What is required
Down to the last line, print the data that follows exactly, without its pictures.

Source data
------------------------------------------------

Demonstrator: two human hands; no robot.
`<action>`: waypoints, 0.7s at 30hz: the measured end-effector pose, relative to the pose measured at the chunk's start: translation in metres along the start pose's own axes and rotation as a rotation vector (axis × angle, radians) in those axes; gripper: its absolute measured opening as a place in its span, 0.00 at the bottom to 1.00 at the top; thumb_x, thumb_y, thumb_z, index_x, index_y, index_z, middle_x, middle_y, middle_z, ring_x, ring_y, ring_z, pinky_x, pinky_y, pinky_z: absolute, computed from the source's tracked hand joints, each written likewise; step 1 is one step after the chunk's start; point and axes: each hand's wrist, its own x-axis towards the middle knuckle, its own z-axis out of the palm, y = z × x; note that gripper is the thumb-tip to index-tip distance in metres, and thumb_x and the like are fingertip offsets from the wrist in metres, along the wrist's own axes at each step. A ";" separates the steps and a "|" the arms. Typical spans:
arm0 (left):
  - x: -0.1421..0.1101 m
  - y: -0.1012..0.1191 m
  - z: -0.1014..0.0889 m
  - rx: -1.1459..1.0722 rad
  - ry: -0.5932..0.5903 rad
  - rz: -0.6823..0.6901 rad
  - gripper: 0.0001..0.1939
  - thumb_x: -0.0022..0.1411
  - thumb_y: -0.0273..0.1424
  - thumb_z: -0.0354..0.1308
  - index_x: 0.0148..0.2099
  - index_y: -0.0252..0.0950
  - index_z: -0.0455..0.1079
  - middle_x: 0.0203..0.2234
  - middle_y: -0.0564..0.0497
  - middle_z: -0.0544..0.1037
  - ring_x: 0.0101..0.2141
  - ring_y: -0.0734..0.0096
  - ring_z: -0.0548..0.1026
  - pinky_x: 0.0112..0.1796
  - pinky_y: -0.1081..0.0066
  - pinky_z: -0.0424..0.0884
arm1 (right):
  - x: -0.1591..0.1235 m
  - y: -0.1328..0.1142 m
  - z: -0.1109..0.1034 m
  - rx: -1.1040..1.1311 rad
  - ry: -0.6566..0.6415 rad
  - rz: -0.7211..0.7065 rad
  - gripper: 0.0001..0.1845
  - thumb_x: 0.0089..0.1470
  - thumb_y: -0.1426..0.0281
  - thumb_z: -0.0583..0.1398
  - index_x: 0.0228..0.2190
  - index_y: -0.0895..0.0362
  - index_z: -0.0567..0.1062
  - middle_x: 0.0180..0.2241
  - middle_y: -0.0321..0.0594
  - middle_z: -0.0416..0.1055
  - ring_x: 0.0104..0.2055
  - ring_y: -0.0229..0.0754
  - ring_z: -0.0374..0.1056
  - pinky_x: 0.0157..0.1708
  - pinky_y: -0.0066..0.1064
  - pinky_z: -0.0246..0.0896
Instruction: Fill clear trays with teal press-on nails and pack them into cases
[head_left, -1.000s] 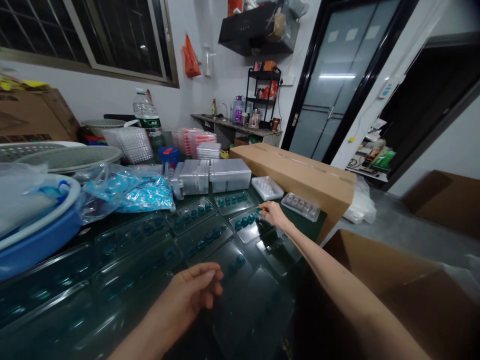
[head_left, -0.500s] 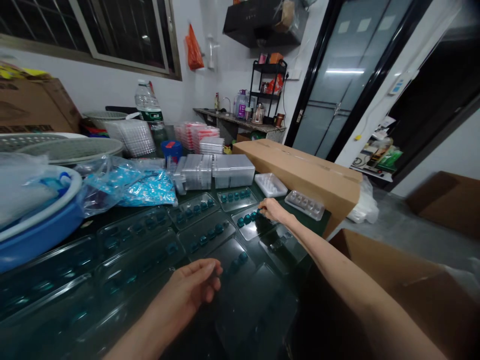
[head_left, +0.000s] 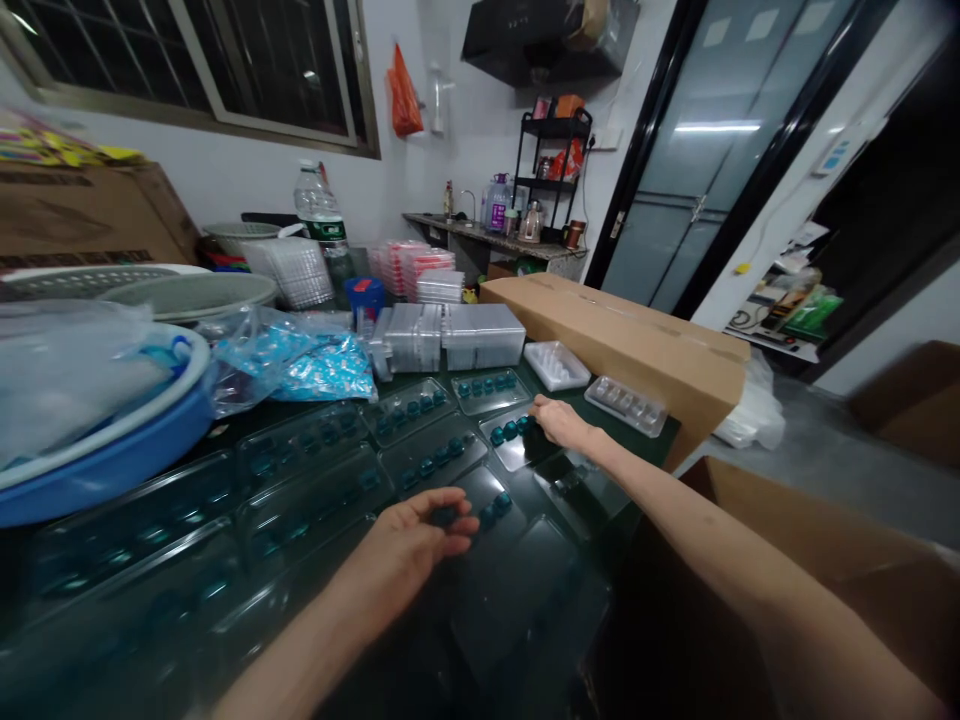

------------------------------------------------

Result of this exercise
Demonstrator: two human hands; no robot.
`<action>`: waypoints, 0.7s at 30hz: the measured end-effector pose, relative to the pose measured at the chunk's start: translation in metres along the start pose's own axes and rotation as a rotation vector (axis × angle, radians) in those axes; gripper: its absolute measured opening as a place in its span, 0.00 at the bottom to 1.00 at the top; thumb_x, thumb_y, thumb_z, index_x, index_y, index_z, middle_x, middle_y, middle_z, ring_x, ring_y, ring_z, pinky_x, pinky_y, pinky_z: absolute, computed from the source's tracked hand joints, each written likewise; step 1 is one step after the chunk's start; point and axes: each hand's wrist, its own x-axis towards the middle knuckle, its own z-axis out of the palm, y = z × x; note that gripper is the thumb-tip to index-tip distance in metres, and thumb_x and the like are fingertip offsets from the wrist in metres, along the wrist's own axes at each step. A ";" separates the steps and a "|" the arms. Typical spans:
arm0 (left):
  - x: -0.1421..0.1101 m
  - y: -0.1012..0.1191 m
  - z: -0.1014..0.0889 m
  - rx: -1.1459..1.0722 rad
  - ry: -0.5932..0.5903 rad
  - rz: -0.6823..0.6901 rad
  - gripper: 0.0001..0.1939
  - thumb_x: -0.0022..0.1411
  - thumb_y: -0.0273..0.1424
  - thumb_z: -0.0354..0.1308
  - index_x: 0.0148..0.2099
  - index_y: -0.0252..0.0950
  - index_z: -0.0455..0.1079
  - middle_x: 0.0203..0.2234
  - middle_y: -0.0564..0.0497
  - middle_z: -0.0544..0.1037
  - ring_x: 0.0101..0.2141
  - ring_y: -0.0734..0.0096
  - ring_z: -0.0548..0.1026
  - pinky_x: 0.0112..0.1796
  - pinky_y: -0.1081..0.0066
  - pinky_z: -0.0424..0.0884
arm1 (right):
  - x: -0.1591..0.1235 m
  - y: -0.1328..0.1142 m
  - z: -0.1109..0.1034 m
  - rx: -1.1040..1.1311 rad
  - ry: -0.6566..0.6415 rad
  - rz: -0.7211..0.7065 rad
  - gripper: 0.0001..0.1845
  - thumb_x: 0.0089..0.1470
  - thumb_y: -0.1426..0.0281
  - thumb_z: -0.0583..0.1398
  - index_x: 0.0228..0.2190
  - index_y: -0.0895..0.0362
  - index_z: -0.0567..0.1062
  - middle_x: 0.0180..0.2241
  - middle_y: -0.0321..0.0594
  - middle_z: -0.0416..0.1055
  - ring_x: 0.0104..0.2055
  - ring_y: -0.0229..0.0754
  - ring_z: -0.0374..0.1056
  - pinky_x: 0.0157..0.1708
  - pinky_y: -0.0066..0.1064
  - pinky_z: -0.0246..0.0896
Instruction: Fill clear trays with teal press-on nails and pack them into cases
[head_left, -1.000s] 
[head_left, -0.500s] 
[head_left, +0.000s] 

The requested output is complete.